No, we can't limit the thought to a single-user.
snet [1] is using the uid as one information provided to userspace.
it mean that you can make diffence between this 2 rules :

user 'clara' is 'allowed' to use the program 'firefox' to 'connect' to a
webserver - 'TCP port 80' - on the host - 'IP address'

user 'dirt' is 'denied' to use the program 'firefox' to 'connect' to the
webserver - 'TCP port 80' - on the (same) host - 'IP address'

in the same time, the admin of the box is the only one root. it's not
because the user is logged on X, that he can control network syscalls of
all the OS. (and how will it be possible anyway ?)

and more important, I wrote snet, mainly as a home feature as you are
thinking, but also for administrators, in order to set up a kind of
filtering in LAN for users.

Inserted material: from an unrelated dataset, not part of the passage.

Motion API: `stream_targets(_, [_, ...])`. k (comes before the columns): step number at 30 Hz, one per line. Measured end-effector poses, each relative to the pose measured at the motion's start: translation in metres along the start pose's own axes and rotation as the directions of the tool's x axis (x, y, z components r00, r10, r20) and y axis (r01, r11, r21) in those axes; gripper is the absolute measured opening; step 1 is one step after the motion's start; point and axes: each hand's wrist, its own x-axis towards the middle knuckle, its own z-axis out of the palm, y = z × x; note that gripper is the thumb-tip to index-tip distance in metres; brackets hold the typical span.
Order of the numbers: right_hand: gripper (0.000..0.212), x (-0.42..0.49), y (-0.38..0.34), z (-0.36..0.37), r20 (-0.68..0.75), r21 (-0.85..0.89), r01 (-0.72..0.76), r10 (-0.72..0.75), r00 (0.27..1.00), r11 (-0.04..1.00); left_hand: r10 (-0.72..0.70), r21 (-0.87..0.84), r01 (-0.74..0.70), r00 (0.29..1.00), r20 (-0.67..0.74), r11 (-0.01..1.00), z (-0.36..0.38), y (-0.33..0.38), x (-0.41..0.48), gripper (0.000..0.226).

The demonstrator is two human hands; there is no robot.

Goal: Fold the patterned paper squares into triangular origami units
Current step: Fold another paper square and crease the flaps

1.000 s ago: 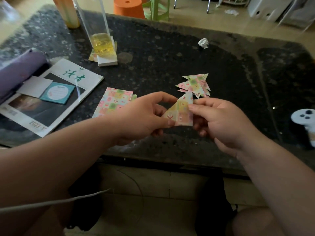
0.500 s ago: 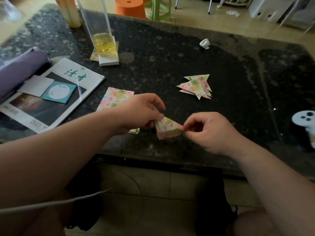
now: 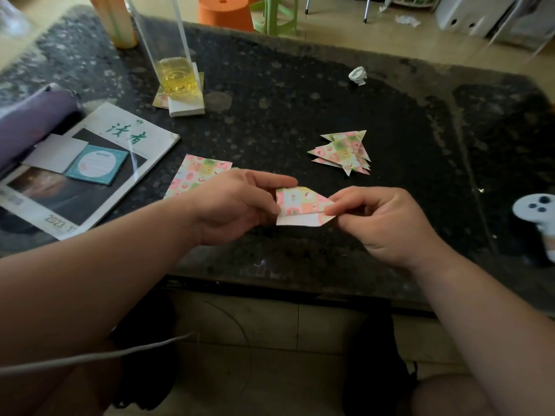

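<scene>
A partly folded patterned paper piece (image 3: 300, 204) lies low over the dark table (image 3: 270, 121), its white underside showing along the lower edge. My left hand (image 3: 237, 205) pinches its left end between thumb and fingers. My right hand (image 3: 381, 220) pinches its pointed right tip. Behind my left hand lies a stack of flat patterned squares (image 3: 196, 175), partly hidden by that hand. A pile of several finished triangular units (image 3: 344, 153) sits further back to the right.
A magazine (image 3: 90, 163) with small cards on it lies at the left beside a purple pouch (image 3: 33, 118). A tall glass of yellow liquid (image 3: 175, 76) stands on a white block. A crumpled paper ball (image 3: 358, 75) lies at the back; a white controller (image 3: 537, 211) at the right edge.
The paper stood upright as a triangle between both hands; both hands then lowered it toward the table and it now lies flatter, opened out with its white underside showing.
</scene>
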Motion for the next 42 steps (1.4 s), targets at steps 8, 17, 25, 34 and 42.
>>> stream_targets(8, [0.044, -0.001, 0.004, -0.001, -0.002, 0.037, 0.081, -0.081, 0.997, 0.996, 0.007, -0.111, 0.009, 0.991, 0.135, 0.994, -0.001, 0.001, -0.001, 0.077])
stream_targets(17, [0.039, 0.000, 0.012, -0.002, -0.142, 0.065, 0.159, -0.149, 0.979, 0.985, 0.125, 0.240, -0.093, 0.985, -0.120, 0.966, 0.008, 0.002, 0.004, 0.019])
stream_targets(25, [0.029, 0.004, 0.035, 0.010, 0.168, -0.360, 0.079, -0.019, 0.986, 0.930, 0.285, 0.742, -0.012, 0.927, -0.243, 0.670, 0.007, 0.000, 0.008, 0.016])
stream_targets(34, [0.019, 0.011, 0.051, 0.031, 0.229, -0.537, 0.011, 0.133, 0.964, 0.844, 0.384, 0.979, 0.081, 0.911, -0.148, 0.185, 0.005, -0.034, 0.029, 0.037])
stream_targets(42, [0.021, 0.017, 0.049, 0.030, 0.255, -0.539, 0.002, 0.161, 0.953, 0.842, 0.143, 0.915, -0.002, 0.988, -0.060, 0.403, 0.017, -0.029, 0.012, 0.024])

Here, nobody will click on accept/deny
buttons, but the decision is put in some databases, controlled by the
sysadmin of the LAN, and in LAN boxes, daemon plug to snet will ask
distant database on verdict for local syscalls.

It make also sens at home in order to avoid this config websites on SOHO
routers to controls NAT/ports redirection :
- start ekiga on a LAN machine, it will do listen()
- snet catch it, allow it and the admin added the feature : ask the SOHO
  routers to do a redirection of incoming call coming from the internet
  to this LAN box.
- stop ekiga, the port is no more in LISTEN state
- delete the redirection on the routeurs.

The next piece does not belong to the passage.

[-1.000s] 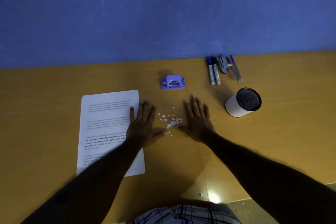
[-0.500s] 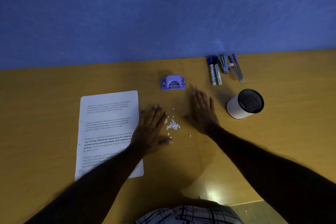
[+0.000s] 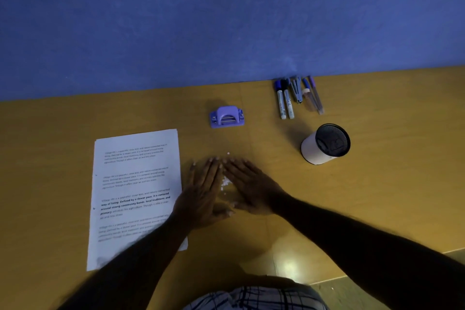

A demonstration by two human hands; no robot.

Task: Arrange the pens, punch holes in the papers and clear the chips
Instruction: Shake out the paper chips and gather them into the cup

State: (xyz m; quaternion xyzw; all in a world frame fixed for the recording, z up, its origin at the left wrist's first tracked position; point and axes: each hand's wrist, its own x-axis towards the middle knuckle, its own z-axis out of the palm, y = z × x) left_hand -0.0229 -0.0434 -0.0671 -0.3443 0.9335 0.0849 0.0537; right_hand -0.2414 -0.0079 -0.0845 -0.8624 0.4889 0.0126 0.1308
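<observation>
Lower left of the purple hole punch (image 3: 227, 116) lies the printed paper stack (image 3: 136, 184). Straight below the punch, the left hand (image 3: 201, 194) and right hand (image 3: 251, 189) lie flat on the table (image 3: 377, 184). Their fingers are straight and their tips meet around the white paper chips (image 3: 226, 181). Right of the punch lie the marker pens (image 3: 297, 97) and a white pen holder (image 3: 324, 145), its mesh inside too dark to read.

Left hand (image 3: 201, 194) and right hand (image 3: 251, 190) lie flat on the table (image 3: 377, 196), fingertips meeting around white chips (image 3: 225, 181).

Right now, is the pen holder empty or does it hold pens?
Empty: the pen holder shows only its dark mesh inside, and nothing sticks out. The pens lie on the table near the wall.
</observation>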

it's working int the same with DMZ servers.

Again, this is controlled by the admin, and of course, by the only one
user, if he is alone.

> This means personal firewalls should not enforce system security policy,
> but rather a per-user security policy.

I disagree on this, as explained, per-user is just the simple case of
'there is only one user'. this is a specific case, and can't be taken as
generic situation.

And this is not a problem at all, because, I'm already able to managed
uid with snet. 

> The implementations can then add caching of decisions made (ie.
> "remember this decision") and thus not ask every time a call is made.

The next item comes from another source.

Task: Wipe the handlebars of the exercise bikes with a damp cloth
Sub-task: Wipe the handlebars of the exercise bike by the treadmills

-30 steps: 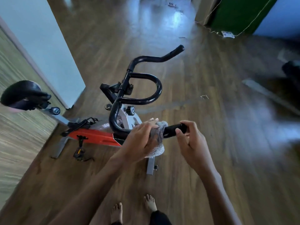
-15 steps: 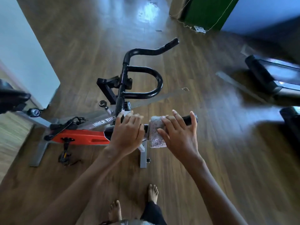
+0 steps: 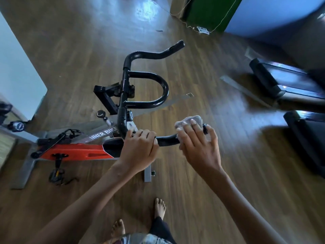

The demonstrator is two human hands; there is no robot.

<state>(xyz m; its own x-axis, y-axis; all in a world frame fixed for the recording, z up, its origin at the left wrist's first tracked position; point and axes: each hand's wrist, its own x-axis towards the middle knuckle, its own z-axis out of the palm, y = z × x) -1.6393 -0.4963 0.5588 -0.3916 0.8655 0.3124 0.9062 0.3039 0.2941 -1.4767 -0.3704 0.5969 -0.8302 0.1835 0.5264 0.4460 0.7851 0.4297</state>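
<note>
Red-framed exercise bike (image 3: 73, 152) stands left, the left hand (image 3: 139, 148) with its grip clamped round the near handlebar (image 3: 167, 139) by the stem. Right of it, the right hand (image 3: 198, 148) has its grip wrapping the damp cloth (image 3: 190, 120) over that bar's end. The near bar seems nearly wiped, while the loop (image 3: 163, 88) and far horn (image 3: 174, 47) look yet to do.

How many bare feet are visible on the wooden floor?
2. One bare foot stands bottom centre; the other foot is lower and left of it. None seems hidden.
</note>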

here you are thinking already too far.
let some developpers who wants to play with such a tool, as you, do
what he wants ("remember this decision", caching, ..), independantly of
the kernel+low level tool.
that's why I moved the code to have a library, and a callback function
which will provide all matching requested syscalls.

> Also, the only protocols to be supported are IPv4 and IPv6. Adding
> support for AF_UNIX and/or AF_NETLINK doesn't make much sense, as this
> is not network-related and would only increase the amount of work a
> personal firewall implementation has to do.

again, why should we be limited to IPv4 or IPv6 ? we are at the socket
layer, the application layer, so this place is transparent regarding
network protocol or the family, just put the information in the netlink
socket for the userspace too, and let the developper decide what he want
to do (allow AF_INET6 by default entirely)

> All proposed implementations of personal firewalls until now have made
> it rather clear that the decision-making logic should be placed in
> userspace, whilst only a small piece of code communicating with a
> userspace daemon should be placed in the kernel itself.

Indeed

> Okay, enough of the (not so) brief description on what people want to do
> and on to a summary of what has been discussed so far.
>
> Most implementations started out using the LSM framework for creating a
> personal firewall, that's also the reason the whole discussion started
> out on the LSM mailing list.
> Even though this looks like a good solution there is one main problem
> with the LSM framework right now: only a single LSM module can be loaded
> and enabled at a time. However, this was done intentionally as stacking
> multiple LSMs proved to be complex and not entirely sane.
> This means that if one decides to enable a personal firewall LSM at boot
> time one will not be able to use a generic-purpose LSM, like SELinux or
> AppArmor simultaneously. Additionally LSMs can only be enabled at boot
> time and cannot be LKMs, they have to be linked statically into the
> kernel. 

Please, this has nothing to do with building personnal firewall.
Even if I agree with you, because snet is working by choosing it, at
compilation time, rather than SELinux or smack.., this issue as to be
discuss in the same way it has been done lots of time.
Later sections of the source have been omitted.